Turkey may launch military operation in Iraq’s Sinjar on its own
Baku, Azerbaijan, March 23
By Rufiz Hafizoglu – Trend:
Those who claim that the conduct of the Operation Olive Branch for almost two months demonstrates the weakness of the Turkish army are deeply mistaken, because minimal losses among the civilian population in Syria’s Afrin were one of the priorities for Ankara.
When compared to the liberation of Iraq’s Mosul or Raqqa from the terrorists of the “Islamic State” group, the difference in the culture of war is visible.
There was not a single case of violence by the Turkish Armed Forces not only against civilians, but also militants who surrendered or were taken hostage.
Undoubtedly, the next stage of Turkey’s actions in Afrin is the creation of infrastructure in the city, in addition, it is expected that some Syrian refugees will return to Afrin.
Turkey has also started to establish a city administration, the municipality, the local police and security forces in Afrin.
The Operation Olive Branch, which was aimed at ensuring security of the south-western borders of Turkey, was successfully finished.
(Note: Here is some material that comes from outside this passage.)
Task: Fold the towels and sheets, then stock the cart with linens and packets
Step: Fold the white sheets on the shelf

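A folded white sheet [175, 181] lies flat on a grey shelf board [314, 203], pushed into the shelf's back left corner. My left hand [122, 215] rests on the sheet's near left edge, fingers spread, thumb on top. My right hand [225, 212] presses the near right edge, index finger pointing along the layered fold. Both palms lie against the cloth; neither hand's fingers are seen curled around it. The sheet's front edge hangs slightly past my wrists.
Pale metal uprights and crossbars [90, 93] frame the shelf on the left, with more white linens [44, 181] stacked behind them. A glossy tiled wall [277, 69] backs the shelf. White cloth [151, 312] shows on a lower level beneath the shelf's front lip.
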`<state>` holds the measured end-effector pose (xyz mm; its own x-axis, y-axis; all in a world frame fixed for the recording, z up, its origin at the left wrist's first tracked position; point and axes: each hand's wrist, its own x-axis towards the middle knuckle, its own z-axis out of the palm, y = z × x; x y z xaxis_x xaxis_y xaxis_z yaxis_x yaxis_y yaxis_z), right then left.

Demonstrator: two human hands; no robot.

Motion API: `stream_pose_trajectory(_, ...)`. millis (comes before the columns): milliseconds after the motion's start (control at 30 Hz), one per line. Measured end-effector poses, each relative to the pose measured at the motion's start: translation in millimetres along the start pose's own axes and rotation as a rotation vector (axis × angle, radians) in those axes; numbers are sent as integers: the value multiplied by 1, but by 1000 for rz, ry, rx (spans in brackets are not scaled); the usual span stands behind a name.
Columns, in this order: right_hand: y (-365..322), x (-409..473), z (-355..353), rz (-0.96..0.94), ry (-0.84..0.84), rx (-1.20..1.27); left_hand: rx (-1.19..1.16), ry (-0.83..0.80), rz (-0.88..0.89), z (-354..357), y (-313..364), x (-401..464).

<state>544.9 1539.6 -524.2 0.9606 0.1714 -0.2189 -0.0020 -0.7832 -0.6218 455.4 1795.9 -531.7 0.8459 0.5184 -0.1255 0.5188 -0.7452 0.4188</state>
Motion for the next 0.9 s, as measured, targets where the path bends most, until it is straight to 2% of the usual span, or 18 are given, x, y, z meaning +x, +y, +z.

However, this doesn’t mean that the fight against terrorism is over.
Turkish President Recep Tayyip Erdogan has recently said that if the government of Iraq is not able to fight the Kurdistan Workers’ Party (PKK), the Turkish Armed Forces will launch a military operation in the Sinjar region on their own.
Sinjar is a city in the north-west of Iraq, located in the province of Ninawa. It is also the administrative center of the district with the same name. The district borders on the north-west with the territories of Syria, which are controlled by the PYD/YPG forces. Terrorists mainly use this corridor to advance in Iraq and Syria.
After Erdogan’s statement, Arab media reported that Baghdad is ready to cooperate with Ankara in conducting joint military operations against the PKK in the north.
However, Iraqi Foreign Minister Ibrahim al-Jaafari said that there is no agreement between Baghdad and Ankara on a joint operation against the PKK in Iraq. Al-Jaafari called on Turkey to withdraw troops from Bashiqa in the province of Ninawa.
In fact, a military operation against the PKK in northern Iraq may strengthen the position of the country’s Prime Minister Haider Jawad al-Abadi, who was able to defeat the IS terrorists.
Despite that the PKK is a real threat for Iraq as well, the statements of the country’s foreign minister against the backdrop of the forthcoming parliamentary election may be considered quite acceptable.
It is obvious that this statement is aimed at the internal audience of Iraq before the parliamentary election scheduled for May 12.
It is no secret that after the fall of Saddam Hussein’s regime, all parliamentary elections in Iraq created many problems that even turned into a Shiite-Sunni confrontation.
For example, after the election in late 2005, a civil war began in Iraq. Parliamentary election in Iraq in 2010 intensified the confrontation between the Sunnis and Shiites, and the policy of then-Prime Minister Nouri al-Maliki, who turned away from the Sunni Arabs, led to an increase in unrest. And after the election in 2014, a significant territory of Iraq was captured by the IS.
Given the situation in Iraq, as well as the fact that Ankara is aimed at the complete elimination of the PKK, it is possible that Turkey alone will launch a military operation in Sinjar before the parliamentary election in Iraq.
Against the background of everything that is taking place, the question arises: why exactly Sinjar was chosen by Turkey to start the operation.
Firstly, as is known, Sinjar is the main stronghold of the PKK. Secondly, there is a Turkish military base near Sinjar.
Turkey, having launched a military operation in the north of Iraq in the Sinjar area, plans to close the corridor between Syria and Iraq for terrorists.
It is possible that as part of the planned military operation in Iraq, the Turkish Armed Forces will clear of the terrorists an eastern Syrian city of Derik in the province of al-Malikiyah.
At the same time, one shouldn’t forget about Iran’s position regarding Iraq. If the Turkish Armed Forces start military operation in Iraq, this may also lead to aggravation of relations between Ankara and Tehran.